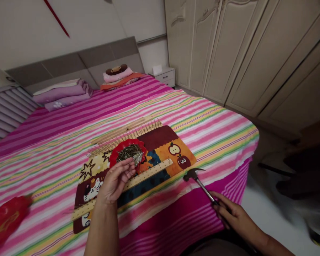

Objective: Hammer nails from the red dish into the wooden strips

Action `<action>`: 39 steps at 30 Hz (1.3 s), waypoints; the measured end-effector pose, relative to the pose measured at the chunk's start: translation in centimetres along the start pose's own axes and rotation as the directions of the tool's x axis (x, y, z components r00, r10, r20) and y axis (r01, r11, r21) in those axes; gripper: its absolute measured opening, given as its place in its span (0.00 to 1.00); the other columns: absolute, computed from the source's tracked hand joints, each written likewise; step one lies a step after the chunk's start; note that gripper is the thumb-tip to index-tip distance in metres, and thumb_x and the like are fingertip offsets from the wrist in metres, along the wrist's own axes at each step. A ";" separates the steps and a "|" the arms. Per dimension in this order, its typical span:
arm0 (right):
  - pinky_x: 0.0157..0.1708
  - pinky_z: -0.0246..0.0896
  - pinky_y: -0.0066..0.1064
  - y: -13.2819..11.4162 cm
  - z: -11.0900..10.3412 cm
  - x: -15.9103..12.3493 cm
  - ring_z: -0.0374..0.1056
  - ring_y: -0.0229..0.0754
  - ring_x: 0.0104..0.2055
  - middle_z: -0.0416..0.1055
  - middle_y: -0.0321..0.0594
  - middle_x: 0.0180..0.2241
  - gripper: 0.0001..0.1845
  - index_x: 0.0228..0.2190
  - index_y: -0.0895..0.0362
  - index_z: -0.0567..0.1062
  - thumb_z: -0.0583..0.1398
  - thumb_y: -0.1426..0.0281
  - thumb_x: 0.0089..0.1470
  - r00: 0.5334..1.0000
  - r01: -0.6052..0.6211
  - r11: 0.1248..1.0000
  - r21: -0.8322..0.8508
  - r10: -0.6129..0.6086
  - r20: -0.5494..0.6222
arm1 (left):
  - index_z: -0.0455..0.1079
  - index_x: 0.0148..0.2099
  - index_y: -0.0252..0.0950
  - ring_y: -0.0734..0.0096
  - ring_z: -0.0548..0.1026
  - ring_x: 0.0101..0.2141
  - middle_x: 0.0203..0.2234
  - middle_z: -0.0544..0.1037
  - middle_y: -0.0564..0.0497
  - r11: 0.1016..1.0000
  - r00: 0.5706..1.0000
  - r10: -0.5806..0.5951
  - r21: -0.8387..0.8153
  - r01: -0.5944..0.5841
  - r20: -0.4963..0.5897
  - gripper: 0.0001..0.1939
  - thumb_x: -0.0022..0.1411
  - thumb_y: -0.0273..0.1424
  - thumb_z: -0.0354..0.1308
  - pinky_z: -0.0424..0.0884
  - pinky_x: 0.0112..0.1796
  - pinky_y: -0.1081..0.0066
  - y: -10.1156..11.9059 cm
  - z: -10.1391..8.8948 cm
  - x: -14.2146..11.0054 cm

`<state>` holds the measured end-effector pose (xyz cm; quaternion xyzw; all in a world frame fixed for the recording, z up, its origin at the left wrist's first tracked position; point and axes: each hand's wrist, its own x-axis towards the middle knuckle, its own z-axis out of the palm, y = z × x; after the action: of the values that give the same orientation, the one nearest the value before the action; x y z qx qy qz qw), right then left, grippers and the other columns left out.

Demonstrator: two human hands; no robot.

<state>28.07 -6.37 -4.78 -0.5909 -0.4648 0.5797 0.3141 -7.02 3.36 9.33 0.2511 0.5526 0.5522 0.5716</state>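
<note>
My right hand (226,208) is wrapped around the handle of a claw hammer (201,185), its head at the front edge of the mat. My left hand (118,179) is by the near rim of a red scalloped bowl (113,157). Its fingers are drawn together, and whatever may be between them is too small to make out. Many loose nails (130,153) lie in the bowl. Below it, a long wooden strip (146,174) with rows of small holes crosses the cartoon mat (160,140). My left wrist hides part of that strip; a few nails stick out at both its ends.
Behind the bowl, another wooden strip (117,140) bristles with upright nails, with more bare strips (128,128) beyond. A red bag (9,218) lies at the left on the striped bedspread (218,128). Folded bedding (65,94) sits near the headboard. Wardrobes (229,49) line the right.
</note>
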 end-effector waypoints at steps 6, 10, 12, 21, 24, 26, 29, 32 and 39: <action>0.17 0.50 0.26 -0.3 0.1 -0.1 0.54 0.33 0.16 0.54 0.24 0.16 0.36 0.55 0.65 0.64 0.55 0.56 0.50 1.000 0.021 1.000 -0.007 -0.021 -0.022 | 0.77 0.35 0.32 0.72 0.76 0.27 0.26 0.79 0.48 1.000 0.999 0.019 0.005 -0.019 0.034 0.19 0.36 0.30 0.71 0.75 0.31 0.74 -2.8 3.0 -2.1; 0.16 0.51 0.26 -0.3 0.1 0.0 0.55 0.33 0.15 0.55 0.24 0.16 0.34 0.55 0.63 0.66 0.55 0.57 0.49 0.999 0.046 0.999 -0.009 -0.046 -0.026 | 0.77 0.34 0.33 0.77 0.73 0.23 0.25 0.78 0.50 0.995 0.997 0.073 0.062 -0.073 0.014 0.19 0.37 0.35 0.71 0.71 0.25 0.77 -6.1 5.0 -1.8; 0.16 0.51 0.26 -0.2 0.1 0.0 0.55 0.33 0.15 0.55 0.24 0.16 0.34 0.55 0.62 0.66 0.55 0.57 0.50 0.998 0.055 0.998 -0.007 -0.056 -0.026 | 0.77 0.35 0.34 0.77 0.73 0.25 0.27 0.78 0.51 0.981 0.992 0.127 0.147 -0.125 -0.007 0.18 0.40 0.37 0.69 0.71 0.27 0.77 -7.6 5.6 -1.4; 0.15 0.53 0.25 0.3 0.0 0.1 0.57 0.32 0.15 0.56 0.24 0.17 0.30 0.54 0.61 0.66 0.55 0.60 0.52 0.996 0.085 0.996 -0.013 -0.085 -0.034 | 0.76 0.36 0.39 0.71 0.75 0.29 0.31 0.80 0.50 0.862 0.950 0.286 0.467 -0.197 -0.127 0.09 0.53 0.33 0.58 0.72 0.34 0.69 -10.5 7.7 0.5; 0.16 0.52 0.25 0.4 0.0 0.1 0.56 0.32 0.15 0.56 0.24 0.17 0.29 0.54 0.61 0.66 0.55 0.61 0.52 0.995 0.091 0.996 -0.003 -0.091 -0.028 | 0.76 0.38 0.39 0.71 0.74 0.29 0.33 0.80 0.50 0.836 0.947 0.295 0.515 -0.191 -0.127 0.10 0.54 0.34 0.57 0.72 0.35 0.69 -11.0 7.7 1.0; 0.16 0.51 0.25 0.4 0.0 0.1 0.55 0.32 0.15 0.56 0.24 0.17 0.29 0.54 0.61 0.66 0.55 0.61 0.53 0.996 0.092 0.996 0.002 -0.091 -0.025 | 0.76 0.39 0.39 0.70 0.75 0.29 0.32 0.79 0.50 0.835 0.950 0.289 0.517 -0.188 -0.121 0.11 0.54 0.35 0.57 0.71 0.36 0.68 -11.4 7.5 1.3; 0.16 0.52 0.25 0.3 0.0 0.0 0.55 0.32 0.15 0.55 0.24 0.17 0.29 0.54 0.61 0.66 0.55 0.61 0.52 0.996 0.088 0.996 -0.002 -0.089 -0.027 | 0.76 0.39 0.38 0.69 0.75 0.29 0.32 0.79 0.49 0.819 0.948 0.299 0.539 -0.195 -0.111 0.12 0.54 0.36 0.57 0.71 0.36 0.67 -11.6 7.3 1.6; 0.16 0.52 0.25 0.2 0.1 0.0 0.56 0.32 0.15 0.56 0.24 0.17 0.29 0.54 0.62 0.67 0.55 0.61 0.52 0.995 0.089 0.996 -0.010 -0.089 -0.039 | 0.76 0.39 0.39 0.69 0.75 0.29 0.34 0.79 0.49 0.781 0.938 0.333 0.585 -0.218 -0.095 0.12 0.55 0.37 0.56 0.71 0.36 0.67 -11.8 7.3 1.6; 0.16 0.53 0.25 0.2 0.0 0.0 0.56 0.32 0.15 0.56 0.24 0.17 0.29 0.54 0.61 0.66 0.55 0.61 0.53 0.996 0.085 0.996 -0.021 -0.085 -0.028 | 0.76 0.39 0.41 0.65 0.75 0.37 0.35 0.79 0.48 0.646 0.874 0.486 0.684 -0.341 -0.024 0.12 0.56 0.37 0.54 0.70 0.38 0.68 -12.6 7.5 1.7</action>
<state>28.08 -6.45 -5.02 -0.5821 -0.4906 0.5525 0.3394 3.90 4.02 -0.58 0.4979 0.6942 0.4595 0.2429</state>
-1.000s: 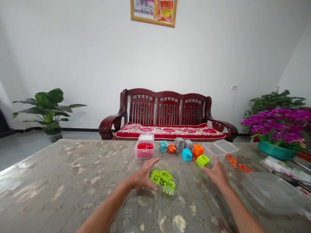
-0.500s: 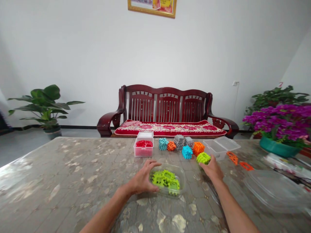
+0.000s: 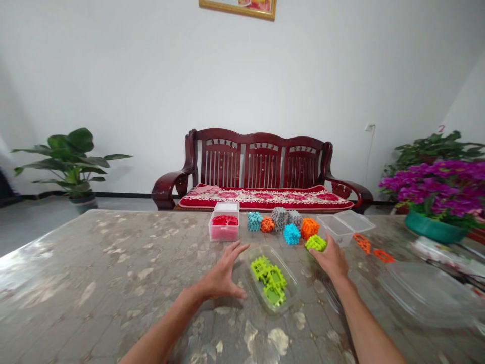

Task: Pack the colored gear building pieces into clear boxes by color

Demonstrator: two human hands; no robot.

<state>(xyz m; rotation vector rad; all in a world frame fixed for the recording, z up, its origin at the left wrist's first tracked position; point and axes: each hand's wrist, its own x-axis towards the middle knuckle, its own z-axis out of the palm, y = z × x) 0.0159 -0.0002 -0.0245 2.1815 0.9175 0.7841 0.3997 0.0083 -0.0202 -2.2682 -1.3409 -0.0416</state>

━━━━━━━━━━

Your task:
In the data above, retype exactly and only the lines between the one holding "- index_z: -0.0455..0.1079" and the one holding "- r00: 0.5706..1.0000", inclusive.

Result for this task:
  - index_z: -0.0455..0.1079
  - index_x: 0.0148..0.2099
  - index_y: -0.0252..0.0950
  - ring_y: -0.0734..0.0096
  - ring_z: -0.0548..0.1026
  - ring_x: 0.0101..0.2141
  - middle_x: 0.0203..0.2234
  - middle_z: -0.0544..0.1037
  - middle_y: -0.0564..0.0497
  - r11: 0.1016..1.0000
  - r00: 0.5706..1.0000

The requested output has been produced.